Protesting the Pledge

By: Anabelle Keimach (Correspondent)

Although many still stand and recite the Pledge of Allegiance each day, many students at Sharon High School stay seated during the time designated to honor our national flag.     

The Pledge of Allegiance is said daily in schools across the country to instill patriotism, but students are protected by their First Amendment rights if they choose to not engage in saying the pledge.

Junior Eddy Bielawa says that he stands and recites the Pledge of Allegiance every day since it contains the core ideals of what being an American entails. “America is based fundamentally in unity. The most important parts of American unity are not based in race, religion, etc. but instead are based in shared ideological beliefs. When we recite the pledge of allegiance, we are re-affirming our belief in the core tenets of America: freedom, equality, and justice,” said Bielawa.

The Pledge of Allegiance was written in 1892 by a socialist minister named Francis Bellamy, who originally hoped that it would be used by citizens of any country. This pledge was not adopted by congress until 1942, when it was formally added to the Federal flag code.

Senior Mickey Anchan says that reciting the pledge gives him time to reflect on the service members who gave their life for this country. “I recite the pledge not out of blind obligation but more so out of purposeful respect for this country,” said Anchan.

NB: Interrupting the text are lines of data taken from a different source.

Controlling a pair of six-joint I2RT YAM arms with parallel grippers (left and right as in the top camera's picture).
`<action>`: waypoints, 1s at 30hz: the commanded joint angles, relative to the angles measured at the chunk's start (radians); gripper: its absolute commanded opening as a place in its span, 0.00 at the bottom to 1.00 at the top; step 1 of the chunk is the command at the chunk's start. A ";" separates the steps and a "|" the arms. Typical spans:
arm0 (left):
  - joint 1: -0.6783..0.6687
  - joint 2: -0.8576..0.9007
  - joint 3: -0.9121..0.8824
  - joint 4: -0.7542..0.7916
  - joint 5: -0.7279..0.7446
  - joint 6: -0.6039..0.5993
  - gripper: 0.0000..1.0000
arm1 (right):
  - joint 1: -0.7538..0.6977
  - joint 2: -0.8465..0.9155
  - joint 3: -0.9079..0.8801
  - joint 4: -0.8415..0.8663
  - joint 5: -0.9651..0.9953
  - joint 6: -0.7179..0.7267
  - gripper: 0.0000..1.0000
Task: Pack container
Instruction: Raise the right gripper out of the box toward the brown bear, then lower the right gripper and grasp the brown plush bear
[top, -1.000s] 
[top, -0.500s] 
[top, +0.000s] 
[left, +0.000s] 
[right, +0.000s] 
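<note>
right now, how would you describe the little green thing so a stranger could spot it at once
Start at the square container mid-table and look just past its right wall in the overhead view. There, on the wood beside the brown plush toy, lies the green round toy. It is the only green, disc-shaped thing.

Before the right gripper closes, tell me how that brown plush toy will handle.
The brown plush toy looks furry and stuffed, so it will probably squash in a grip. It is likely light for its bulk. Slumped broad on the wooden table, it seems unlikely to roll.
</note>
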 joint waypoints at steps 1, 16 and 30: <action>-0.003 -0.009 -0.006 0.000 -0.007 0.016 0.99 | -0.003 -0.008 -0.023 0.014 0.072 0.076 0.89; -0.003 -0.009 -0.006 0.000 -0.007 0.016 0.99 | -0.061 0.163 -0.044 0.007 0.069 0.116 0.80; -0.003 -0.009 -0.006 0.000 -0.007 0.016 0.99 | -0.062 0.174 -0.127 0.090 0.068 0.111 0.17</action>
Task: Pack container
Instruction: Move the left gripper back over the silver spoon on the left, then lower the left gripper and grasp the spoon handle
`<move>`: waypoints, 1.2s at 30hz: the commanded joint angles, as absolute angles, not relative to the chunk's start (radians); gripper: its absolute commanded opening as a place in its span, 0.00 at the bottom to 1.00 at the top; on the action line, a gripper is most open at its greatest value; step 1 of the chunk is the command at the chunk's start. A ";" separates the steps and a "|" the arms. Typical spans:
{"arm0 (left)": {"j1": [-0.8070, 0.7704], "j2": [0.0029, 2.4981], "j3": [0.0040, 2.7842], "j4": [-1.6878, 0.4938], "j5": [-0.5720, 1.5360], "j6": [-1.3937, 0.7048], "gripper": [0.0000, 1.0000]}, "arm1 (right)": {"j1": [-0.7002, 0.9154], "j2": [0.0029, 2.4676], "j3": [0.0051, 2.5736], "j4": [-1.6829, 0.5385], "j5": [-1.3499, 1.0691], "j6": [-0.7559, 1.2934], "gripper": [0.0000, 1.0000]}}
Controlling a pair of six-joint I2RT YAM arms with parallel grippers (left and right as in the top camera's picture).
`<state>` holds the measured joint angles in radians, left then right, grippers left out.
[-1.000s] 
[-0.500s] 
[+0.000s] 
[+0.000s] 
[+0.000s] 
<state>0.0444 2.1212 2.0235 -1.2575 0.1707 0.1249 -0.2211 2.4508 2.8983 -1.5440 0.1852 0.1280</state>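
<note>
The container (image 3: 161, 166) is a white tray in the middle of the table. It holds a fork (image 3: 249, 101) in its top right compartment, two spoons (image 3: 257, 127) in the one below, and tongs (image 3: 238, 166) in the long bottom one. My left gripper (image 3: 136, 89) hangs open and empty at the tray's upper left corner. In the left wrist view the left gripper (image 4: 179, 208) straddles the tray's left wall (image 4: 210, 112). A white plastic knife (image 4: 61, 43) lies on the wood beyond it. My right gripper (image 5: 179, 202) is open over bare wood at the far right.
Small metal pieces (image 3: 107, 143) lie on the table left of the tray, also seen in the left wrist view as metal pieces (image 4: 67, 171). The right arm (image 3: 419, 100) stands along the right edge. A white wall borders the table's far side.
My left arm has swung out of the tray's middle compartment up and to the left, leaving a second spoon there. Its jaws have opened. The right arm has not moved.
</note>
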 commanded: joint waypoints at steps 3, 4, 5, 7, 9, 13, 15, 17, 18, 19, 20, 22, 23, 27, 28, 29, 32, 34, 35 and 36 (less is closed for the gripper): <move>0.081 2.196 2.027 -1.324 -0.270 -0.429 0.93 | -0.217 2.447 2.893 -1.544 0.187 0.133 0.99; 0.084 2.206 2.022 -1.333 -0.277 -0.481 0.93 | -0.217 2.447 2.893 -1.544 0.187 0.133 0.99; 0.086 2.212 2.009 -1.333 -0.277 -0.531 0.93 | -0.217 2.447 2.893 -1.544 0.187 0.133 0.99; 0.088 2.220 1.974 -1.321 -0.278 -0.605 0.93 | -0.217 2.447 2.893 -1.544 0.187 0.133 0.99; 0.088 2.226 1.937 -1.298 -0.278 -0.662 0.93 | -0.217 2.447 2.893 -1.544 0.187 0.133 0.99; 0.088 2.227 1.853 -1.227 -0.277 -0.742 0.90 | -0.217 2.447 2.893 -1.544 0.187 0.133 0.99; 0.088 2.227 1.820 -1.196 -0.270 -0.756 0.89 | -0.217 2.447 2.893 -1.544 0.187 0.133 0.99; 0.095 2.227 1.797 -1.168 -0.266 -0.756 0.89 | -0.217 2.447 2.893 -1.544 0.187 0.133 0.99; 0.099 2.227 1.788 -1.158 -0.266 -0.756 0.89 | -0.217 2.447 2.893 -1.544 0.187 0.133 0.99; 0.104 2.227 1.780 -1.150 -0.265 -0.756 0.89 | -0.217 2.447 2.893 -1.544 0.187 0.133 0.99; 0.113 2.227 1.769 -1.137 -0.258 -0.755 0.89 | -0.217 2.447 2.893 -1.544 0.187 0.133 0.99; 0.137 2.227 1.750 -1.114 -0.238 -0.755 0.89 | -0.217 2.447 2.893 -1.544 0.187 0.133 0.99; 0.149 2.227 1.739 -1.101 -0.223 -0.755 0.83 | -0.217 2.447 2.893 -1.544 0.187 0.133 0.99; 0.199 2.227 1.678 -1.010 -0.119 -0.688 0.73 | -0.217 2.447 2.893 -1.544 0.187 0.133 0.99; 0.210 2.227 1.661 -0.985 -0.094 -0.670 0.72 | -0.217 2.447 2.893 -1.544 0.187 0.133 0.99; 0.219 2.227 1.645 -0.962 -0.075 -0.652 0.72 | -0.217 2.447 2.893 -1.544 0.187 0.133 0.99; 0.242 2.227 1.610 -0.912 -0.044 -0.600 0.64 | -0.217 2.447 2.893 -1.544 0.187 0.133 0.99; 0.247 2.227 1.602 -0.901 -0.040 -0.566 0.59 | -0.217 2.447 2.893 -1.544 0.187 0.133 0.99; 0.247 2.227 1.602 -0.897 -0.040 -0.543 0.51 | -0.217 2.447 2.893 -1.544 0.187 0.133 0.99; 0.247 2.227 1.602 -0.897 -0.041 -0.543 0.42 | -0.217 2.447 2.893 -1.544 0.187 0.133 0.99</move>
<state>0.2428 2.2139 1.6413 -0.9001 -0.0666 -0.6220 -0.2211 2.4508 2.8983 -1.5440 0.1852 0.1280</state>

Anchan adds that he understands some of the reasons why people do not stand during the Pledge of Allegiance. “Some of my friends are actually not Americans. They are Canadian citizens or Indian citizens, or they are not naturalized citizens so they do not stand,” said Anchan.

Anchan says he has a great love for our country. “Being a child of immigrants, this country has afforded my family more than we could possibly imagine,” said Anchan.

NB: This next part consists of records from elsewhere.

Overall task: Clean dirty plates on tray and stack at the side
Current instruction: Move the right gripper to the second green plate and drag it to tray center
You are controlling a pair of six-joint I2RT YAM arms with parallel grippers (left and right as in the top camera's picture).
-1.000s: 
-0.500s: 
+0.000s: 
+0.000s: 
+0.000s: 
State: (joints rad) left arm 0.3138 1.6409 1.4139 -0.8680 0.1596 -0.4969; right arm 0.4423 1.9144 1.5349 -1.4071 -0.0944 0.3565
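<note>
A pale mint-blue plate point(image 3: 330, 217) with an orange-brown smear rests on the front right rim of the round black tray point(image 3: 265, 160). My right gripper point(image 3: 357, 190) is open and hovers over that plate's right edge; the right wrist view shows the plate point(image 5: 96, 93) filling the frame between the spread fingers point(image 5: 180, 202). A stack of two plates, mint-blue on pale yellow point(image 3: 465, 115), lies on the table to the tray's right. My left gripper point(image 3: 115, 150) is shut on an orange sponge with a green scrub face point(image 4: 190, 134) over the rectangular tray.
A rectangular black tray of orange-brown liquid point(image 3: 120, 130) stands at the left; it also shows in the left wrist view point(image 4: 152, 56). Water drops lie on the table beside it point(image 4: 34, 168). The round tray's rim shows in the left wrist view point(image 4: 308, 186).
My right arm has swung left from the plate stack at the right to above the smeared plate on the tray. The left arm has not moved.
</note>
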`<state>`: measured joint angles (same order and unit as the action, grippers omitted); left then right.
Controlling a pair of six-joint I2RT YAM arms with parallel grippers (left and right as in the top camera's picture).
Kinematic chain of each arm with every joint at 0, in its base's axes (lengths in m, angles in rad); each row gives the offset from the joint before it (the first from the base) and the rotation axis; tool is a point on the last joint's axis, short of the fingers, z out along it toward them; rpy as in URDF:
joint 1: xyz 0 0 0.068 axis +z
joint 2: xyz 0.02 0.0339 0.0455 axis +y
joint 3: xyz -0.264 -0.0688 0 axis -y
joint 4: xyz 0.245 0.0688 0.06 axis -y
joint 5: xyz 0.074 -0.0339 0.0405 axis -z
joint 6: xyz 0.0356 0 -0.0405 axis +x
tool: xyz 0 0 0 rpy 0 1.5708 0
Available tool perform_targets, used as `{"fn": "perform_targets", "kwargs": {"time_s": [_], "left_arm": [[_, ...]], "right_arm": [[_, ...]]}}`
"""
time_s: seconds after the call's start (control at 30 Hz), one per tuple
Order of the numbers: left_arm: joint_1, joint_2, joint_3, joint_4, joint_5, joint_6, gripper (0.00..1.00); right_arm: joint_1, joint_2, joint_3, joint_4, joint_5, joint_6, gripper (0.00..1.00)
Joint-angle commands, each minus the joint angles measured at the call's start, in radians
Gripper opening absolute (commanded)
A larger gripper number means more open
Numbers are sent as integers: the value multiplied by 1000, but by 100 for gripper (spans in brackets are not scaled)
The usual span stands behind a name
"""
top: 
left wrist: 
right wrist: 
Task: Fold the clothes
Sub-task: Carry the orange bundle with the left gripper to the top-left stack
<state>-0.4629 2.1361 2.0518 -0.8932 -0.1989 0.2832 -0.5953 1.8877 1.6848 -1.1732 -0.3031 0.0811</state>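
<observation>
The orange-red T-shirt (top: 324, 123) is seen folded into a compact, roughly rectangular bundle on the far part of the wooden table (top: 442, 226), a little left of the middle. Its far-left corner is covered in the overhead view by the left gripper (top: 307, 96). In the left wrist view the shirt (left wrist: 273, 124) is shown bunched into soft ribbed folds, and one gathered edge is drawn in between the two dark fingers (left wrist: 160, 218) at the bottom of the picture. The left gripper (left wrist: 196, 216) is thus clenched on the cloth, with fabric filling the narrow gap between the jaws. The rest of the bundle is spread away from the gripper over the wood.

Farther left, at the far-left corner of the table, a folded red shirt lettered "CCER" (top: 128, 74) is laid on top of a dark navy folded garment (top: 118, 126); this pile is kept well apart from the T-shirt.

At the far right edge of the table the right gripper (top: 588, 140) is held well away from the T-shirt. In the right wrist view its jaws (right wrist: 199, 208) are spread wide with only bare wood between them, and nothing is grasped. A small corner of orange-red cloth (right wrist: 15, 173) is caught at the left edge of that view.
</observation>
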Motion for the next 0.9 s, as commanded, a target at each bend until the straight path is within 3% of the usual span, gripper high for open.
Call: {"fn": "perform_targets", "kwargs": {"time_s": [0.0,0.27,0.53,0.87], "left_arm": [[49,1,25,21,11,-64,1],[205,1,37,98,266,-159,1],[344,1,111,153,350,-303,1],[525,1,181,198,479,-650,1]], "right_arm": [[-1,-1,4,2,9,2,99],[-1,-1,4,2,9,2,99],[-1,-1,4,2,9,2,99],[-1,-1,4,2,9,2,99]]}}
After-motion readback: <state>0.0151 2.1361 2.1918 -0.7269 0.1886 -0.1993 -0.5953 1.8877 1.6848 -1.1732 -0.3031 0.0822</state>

“I decide that that 30 second period in the morning for me is a nice time to reflect and also say a prayer for this country and to the direction for which I hope it goes,” Anchan added.

Senior Dana Jaffe is one of many students at Sharon High School who say they will always stand for the Pledge of Allegiance but do not necessarily recite it every day. “For me, I see it as respect for America and even when I’m not always proud of what’s going on in our country. I am grateful that I live here and have so many opportunities,” said Dana Jaffe.

Originally, the Pledge of Allegiance read: “I pledge allegiance to the Flag of the United States of America and to the Republic for which it stands, one nation, indivisible, with liberty and justice for all.” In 1954, President Eisenhower encouraged congress to add the words “under God” to the pledge in response to the Communist threat during the Cold War.

Sophomore Sam Levitt says that he went to Jewish private school, so it was not something that he grew up with in his daily school routine. “ I’m not against it and sometimes put my hand on my heart to show respect but almost never recite. I sometimes touch my Jewish star necklace to think of the Jewish people and Israel,” said Levitt.

Junior Arnav Joshi says that he does not say the pledge everyday out of laziness and conformity because he feels that it would be awkward for him to be the only person in the class reciting it.

Senior Raga Chilakamarri says that even though she does stand for the pledge, she mostly aligns with the people who choose to stay seated in support of people who aren’t properly represented in our country. “I guess it’s so ingrained as a habit that I don’t think much of it,” said Chilakamarri.

The Massachusetts government requires the Pledge of Allegiance to be led in group recitation in every public school. However, in the West Virginia Board of Education v. Barnette 1943 court case, the Supreme Court ruled in favor of protecting students’ rights to not participate in pledging allegiance to the flag.

Junior Thomas Wilson belongs to the group of students who purposely sit during the Pledge of Allegiance everyday. “I feel like the government is no longer trying to do what is best for the people, but they are doing what is best for the rich white man. The people are still fighting hard for their liberty and the innocent are definitely not getting justice,” said Wilson.

Senior Ren Dominguez says that they don’t stand for the pledge for their own personal reasons. “I sit and don’t recite for a lot of reasons, most of which stem from my distrust toward any kind of authority,” said Dominguez.

Junior, Gabe Miller-Trabold began questioning the pledge in third grade. “I chose to start sitting because I didn’t agree that there was liberty and justice for all, especially because at the time gay marriage was still illegal. Also, the racial inequality that still exists between police brutality where the officers receive no punishment and the white supremacy marches that our president refuses to condemn make me still feel that there is not liberty and justice for all,” said Miller-Trabold.

Miller-Trabold also says that he does not agree with pledging allegiance to a country regardless of its decisions, but rather to uphold the values of that country. “I think pushing our country to do better and making sure it is living up to the best it can be is the most patriotic thing you can do,” Miller-Trabold added.